Since the X_i variables are i.i.d., let P(x) represent the common distribution function of these variables. Suppose X is a random variable with this distribution function. Set p_k=E[X^k]. This is the kth moment about the origin. Set M_X(t)=E[e^(tX)] to be the moment generating function of X. Let M_N(t) = E[e^(tN)] be the moment generating function of the number of claims, and let M_S(t) = E[e^(tS)] be the moment generating function of aggregate claims. Denote by F_S(s) to be the distribution function of the aggregate claims. Recall the following formulas for mean and variance:

(9)   \begin{equation*}E[W] = E[E[W|V]]Var[W] = Var(E[W|V]) + E[Var(W|V)]\end{equation*}

Proof It is straightforward to show that E[g(X)]=E[E[g(X)|Y]]. To see this note the following steps:

E[g(X)|Y=y]=\sum_{x=0}^{\infty}g(x)f_{X|Y}(x|y)
=\sum_{x=0}^{\infty} g(x) \frac {P(X=x,Y=y)}{P(Y=y)}
Now, E[E[g(X)|Y]] = \sum_{y=0}^{\infty} E[g(X)|Y=y]P(Y=y)
=\sum_{y=0}^{\infty} \sum_{x=0}^{\infty} g(x) \frac {P(X=x,Y=y)}{P(Y=y)}P(Y=y)
=\sum_{x=0}^{\infty} g(x) \sum_{y=0}^{\infty} P(X=x,Y=y)
= \sum_{x=0}^{\infty} g(x) P(X=x = E[g(X)]

Setting g(X)=X we get the desired result.

Now to prove the second statement, set g(X)=X^{2} to get E[X^{2}]=E[E[X^{2}|Y]].

Since Var(X|Y) = E(X^2|Y)-(E(X|Y)^2, we have:

E[Var(X|Y)]=E(E(X^2|Y))-E(E(X|Y)^2)=E(X^2)-E(E(X|Y)^2).

From here:

Var(E(X|Y)) = E(E(X|Y)^2)-(E(E(X|Y))^2
= E(E(X|Y)^2) - (E(X))^2

The result follows from here.

Now let’s use these results.

E(S) = E(E(S|N)) = E(p_1 N)=p_1 E(N)
Var(S) = E(Var(S|N)) + Var (E(S|N))
= E(N Var(X)) + Var(p_1 N)
= E(N) Var(X) + p_1^{2} Var(N)

Var(S)=E[Var(S|N)]+Var[E(S|N)]
=E[N Var(X)]+ Var(p_1 N)
=E[N] Var(X) + p_1^2 Var(N)

Here Var(X) = p_2 - p_1^{2}

These statements simply mean that the expected value of aggregate claims is the product of the expected number of claims and the expected individual claim.

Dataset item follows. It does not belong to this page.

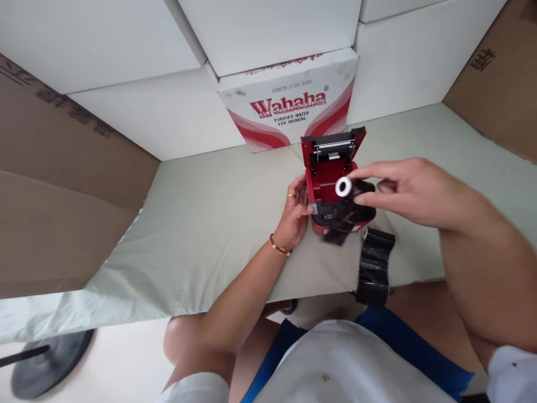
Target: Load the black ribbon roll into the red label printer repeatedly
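Note:
A small red and black printer (321,229) stands on the cloth-covered table with its lid (334,148) raised, showing a red hollow inside. My left hand (297,211) grips its left side, thumb on the grey tab at the front corner and fingers behind. Over the printer's right part, my right hand (403,187) pinches a small paper roll (343,187) between thumb and fingers. The roll's white end with a dark core hole faces left. Crumpled black film (340,224) hangs below it, blurred, covering part of the printer's front. I cannot tell whether the roll touches the printer.
A black-wrapped pack of rolls (375,266) lies right of the printer, at the table's front edge. Behind stands a white and red Wahaha carton (293,106) against white boxes (277,33). Brown cardboard walls (62,184) flank the pale green cloth (201,224).

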A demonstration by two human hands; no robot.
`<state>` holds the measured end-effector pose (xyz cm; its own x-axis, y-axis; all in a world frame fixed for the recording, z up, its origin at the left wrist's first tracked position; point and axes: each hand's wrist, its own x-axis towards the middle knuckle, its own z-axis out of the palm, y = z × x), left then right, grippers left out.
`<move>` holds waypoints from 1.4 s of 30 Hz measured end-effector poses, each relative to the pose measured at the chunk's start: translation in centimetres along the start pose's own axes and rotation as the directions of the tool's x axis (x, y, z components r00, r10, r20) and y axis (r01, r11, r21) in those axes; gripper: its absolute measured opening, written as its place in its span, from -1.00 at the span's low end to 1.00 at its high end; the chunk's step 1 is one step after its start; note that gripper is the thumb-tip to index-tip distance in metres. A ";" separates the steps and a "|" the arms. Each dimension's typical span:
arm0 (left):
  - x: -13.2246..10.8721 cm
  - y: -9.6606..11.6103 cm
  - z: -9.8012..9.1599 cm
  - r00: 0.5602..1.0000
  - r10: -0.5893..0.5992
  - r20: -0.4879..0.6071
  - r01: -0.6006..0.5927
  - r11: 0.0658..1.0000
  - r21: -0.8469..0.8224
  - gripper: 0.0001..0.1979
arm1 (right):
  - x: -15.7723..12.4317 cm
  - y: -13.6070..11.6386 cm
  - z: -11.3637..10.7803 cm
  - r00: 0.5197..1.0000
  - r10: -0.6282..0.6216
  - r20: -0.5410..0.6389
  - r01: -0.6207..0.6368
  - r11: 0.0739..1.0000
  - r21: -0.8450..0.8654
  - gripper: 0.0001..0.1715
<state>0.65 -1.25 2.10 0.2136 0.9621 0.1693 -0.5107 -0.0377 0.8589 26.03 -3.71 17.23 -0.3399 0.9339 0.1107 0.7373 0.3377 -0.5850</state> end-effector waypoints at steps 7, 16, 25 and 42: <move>-0.5 -0.8 -0.2 0.994 0.103 -0.017 -0.100 0.985 0.142 -0.18 | 4.9 -2.1 6.2 0.994 0.102 -0.034 -0.107 0.892 -0.439 -0.60; -2.5 1.5 0.1 0.800 0.486 0.354 -0.570 0.427 0.702 -0.59 | 7.3 0.7 7.6 0.996 -0.032 -0.088 -0.009 0.906 -0.422 -0.73; -2.9 1.8 0.9 0.683 0.501 0.531 -0.696 0.230 0.680 -0.56 | 3.7 -1.6 3.6 0.833 0.042 -0.551 0.023 0.994 0.111 -0.67; -3.1 1.9 1.6 0.586 0.593 0.552 -0.648 -0.066 0.758 -0.71 | 1.3 2.9 5.7 0.830 -0.181 -0.528 0.308 0.937 0.164 -0.55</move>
<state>0.40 -4.71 3.98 0.2823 0.3923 0.8755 0.5266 -0.8262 0.2004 24.36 -2.19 11.10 -0.1071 0.7760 0.6216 0.4901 0.5852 -0.6460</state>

The variance of aggregate claims has a component which depends on the variability of the number of claims and a component that depends on the variability of an individual claim.

The moment generating function of S is written as:

(10)   \begin{equation*}M_s(t) = E[e^{tS}]=E[E[E^{tS}|N]]=E[M_x(t)^{N}]=M_N[log M_x(t)]\end{equation*}

We will need some background in sums of random variables now.

2.2. Sums of random variables

Suppose we have S=X+Y, the sum of two random variables.

We are concerned with the event S=X+Y \leq s, so that the distribution function of S is:

F_S(s)=Pr(S \leq s) = Pr (X+Y \leq s)

We can write this as:

F_S(s)= \sum_{\text{ all } y \leq s} Pr (X+Y \leq s | Y=y) Pr(Y=y)
=\sum_{\text{ all } y \leq s} Pr (X \leq s-y | Y=y) Pr(Y=y)
=\sum_{\text{ all } y \leq s} F_{X}(s-y) f_{Y}(y)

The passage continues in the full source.